Arthur Allen, Kaiser Health News 

The grinding 2-plus years of the pandemic have yielded outsize benefits for one company— Pfizer—making it both highly influential and hugely profitable as COVID-19 continues to infect tens of thousands of people and kill hundreds each day.

Its success in developing COVID-19 medicines has given the drugmaker unusual weight in determining US health policy.

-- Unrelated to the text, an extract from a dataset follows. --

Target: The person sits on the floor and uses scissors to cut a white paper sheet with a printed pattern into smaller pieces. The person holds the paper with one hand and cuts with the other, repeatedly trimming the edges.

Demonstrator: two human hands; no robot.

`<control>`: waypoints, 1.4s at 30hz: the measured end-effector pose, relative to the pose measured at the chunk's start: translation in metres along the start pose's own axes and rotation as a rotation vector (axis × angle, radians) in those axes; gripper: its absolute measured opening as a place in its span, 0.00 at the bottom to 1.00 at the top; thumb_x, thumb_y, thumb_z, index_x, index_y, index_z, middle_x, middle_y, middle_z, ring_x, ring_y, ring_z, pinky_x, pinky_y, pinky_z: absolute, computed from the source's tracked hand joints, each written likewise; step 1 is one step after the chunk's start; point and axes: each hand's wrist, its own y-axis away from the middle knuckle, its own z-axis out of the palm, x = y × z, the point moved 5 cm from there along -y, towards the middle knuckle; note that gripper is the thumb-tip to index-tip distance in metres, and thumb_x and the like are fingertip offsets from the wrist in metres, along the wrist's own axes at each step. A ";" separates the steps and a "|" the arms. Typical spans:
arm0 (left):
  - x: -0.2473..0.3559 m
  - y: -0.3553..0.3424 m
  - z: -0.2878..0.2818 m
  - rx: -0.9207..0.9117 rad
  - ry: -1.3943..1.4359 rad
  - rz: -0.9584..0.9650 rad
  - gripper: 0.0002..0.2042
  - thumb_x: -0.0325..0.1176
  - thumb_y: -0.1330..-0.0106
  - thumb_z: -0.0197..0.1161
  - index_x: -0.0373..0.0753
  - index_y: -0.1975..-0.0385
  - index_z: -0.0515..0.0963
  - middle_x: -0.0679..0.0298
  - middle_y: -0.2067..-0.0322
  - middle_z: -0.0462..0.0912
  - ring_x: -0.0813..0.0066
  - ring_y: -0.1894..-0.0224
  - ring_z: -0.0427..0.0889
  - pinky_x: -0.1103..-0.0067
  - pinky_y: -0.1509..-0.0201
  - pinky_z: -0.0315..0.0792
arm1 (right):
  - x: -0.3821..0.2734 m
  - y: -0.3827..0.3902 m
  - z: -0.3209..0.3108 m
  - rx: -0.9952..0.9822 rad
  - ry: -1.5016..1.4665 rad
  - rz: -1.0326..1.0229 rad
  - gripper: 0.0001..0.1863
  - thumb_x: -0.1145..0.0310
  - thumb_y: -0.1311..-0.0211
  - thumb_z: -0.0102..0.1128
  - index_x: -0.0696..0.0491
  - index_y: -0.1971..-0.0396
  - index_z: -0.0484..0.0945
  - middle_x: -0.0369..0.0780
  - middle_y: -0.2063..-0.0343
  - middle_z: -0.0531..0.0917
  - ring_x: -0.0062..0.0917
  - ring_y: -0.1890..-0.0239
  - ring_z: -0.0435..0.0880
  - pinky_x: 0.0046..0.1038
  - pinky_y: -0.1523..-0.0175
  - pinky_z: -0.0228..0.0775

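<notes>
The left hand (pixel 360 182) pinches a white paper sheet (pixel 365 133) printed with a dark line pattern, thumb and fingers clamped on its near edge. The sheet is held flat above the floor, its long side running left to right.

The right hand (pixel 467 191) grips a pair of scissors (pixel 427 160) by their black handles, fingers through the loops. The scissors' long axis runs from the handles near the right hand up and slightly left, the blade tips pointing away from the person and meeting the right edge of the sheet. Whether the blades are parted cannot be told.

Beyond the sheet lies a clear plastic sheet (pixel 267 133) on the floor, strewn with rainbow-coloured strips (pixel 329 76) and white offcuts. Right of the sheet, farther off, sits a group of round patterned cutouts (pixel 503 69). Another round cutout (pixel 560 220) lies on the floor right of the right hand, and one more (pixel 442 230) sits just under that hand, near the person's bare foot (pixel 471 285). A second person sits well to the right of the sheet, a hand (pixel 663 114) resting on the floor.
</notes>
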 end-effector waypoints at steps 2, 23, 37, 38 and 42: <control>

Based on internal research, the company’s executives have frequently announced the next stage in the fight against the pandemic before government officials have had time to study the issue, annoying many experts in the medical field and leaving some patients unsure whom to trust.

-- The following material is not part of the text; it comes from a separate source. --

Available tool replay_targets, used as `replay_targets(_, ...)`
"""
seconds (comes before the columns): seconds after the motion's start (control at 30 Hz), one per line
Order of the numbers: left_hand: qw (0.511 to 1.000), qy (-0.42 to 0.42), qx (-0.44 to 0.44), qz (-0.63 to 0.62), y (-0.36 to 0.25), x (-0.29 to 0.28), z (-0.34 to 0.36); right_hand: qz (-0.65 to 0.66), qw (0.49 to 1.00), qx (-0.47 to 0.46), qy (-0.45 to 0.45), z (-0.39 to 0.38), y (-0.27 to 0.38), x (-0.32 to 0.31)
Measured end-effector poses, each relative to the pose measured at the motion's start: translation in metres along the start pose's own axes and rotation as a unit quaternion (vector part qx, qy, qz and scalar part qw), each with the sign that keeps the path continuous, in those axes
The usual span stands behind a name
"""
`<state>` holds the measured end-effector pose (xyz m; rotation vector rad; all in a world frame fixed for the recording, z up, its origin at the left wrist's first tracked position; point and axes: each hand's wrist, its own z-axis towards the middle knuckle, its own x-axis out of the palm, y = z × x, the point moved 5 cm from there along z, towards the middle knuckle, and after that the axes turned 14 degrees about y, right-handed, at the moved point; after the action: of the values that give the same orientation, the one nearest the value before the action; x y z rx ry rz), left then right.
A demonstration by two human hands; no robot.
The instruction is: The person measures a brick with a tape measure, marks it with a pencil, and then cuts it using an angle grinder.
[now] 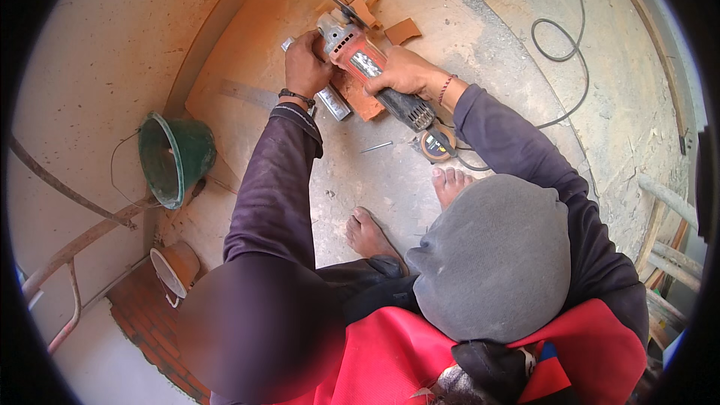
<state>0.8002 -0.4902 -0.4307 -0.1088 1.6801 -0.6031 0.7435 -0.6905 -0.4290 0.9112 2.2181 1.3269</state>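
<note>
Red-and-black angle grinder (364, 64): gripped about the body by the closed fingers of the right hand (411, 73), arm reaching forward and inward, disc (346, 10) beyond the fingers. Left hand (306, 64): arm extended, fingers curled beside the grinder's head; what they hold, cannot tell. Orange tile (364, 102): between both hands' fingers, partly beneath the grinder, seemingly unfinished. Silver bar (333, 103): passing under the left hand. Orange tile pieces (403, 31): several, beyond the fingers, apparently already cut.

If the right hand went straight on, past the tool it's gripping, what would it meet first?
Beyond the red angle grinder, probably the left hand, though depth is unclear.
</note>
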Motion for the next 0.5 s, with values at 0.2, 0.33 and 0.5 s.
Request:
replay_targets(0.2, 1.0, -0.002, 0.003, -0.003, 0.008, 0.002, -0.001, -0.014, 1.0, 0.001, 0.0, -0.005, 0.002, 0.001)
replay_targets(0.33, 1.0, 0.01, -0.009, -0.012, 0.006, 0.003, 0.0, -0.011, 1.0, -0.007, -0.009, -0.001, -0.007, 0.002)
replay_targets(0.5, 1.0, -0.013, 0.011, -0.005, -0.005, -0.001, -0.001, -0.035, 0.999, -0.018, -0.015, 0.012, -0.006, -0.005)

Pfizer’s 2021 revenue was $81.3 billion, roughly double its revenue in 2020, when its top sellers were a pneumonia vaccine, the cancer drug Ibrance, and the fibromyalgia treatment Lyrica, which had gone off-patent.

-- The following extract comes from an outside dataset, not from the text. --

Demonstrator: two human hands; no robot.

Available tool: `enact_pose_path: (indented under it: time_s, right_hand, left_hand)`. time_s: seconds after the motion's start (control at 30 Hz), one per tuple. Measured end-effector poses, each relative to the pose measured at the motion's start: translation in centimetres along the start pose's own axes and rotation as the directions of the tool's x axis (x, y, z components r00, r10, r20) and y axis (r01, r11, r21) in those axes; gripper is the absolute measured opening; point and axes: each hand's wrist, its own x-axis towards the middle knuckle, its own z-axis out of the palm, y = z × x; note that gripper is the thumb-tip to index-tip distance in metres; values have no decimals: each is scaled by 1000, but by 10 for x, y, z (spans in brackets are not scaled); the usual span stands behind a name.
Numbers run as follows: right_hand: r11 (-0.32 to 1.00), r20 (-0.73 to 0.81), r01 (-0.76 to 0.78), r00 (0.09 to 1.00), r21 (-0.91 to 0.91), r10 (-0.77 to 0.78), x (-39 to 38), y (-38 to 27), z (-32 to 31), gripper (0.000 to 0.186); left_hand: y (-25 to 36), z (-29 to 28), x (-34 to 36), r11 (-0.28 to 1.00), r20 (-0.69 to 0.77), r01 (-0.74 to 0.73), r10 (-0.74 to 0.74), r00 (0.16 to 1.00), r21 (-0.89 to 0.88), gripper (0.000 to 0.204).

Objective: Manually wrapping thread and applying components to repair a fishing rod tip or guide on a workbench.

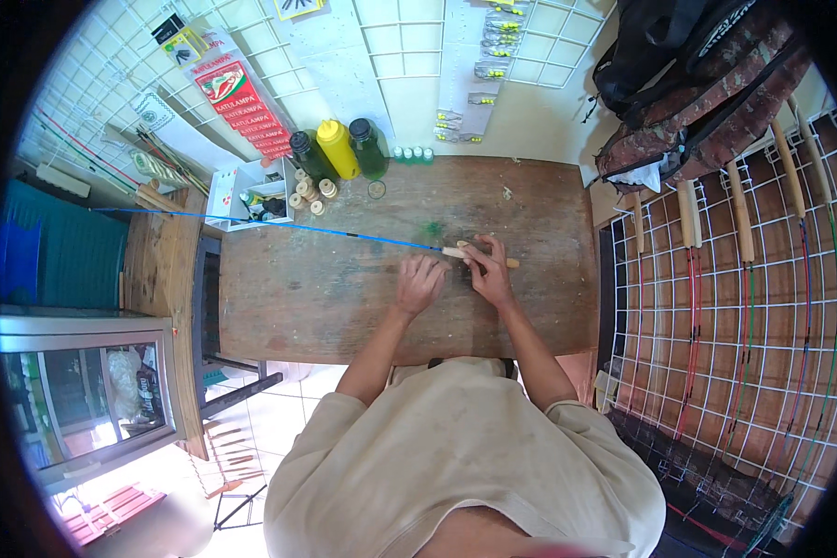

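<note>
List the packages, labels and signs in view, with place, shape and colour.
Red banner: hangs on the grid wall, upper left; long strip, red and white.
Small packets: hang in a column on the wall, top centre; clear with yellow-green bits.
Yellow-black card: top left on the grid; small rectangle.

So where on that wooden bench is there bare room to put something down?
The wooden bench is bare in front, left of the left hand, and along its right end past the right hand. The back left corner is crowded: three bottles, small spools and a white box. The thin blue rod crosses the left half.
</note>
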Motion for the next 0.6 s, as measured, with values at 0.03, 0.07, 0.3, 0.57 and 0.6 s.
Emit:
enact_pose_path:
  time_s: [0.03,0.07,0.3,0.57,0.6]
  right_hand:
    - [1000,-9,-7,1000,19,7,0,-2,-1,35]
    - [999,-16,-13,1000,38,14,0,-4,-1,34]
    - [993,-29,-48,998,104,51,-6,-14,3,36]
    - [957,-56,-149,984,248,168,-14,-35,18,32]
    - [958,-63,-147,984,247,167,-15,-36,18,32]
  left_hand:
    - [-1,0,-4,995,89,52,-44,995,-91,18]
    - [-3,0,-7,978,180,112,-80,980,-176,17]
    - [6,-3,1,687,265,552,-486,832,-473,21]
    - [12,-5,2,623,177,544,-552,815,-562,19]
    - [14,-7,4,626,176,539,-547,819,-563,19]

Now its mRNA vaccine holds 70% of the US and European markets. And its antiviral Paxlovid is the pill of choice to treat early symptoms of COVID-19. This year, the company expects to rake in more than $50 billion in global revenue from the two medications alone.

Paxlovid’s value to vaccinated patients isn’t yet clear, and Pfizer’s COVID-19 vaccine doesn’t entirely prevent infections, although each booster temporarily restores some protection. Yet, while patients may recoil at the need for repeated injections—2 boosters are now recommended for people 50 and older—the requirement is gold for investors.

“Hopefully, we could be giving it annually and maybe for some groups that are high-risk more often,” CEO Albert Bourla told investors this year. “Then you have the treatment [Paxlovid] that will, let’s say, resolve the issues of those that are getting the disease.”

Just last week, the Biden administration agreed to buy another 105 million doses of Pfizer’s COVID-19 vaccine for the fall booster campaign, paying $3.2 billion. At $30.47 a dose, it’s a significant premium over the $19.50-a-dose rate the government paid for the first 100 million. The vaccine is being modified to target early omicron variants, but newer variants are gaining dominance.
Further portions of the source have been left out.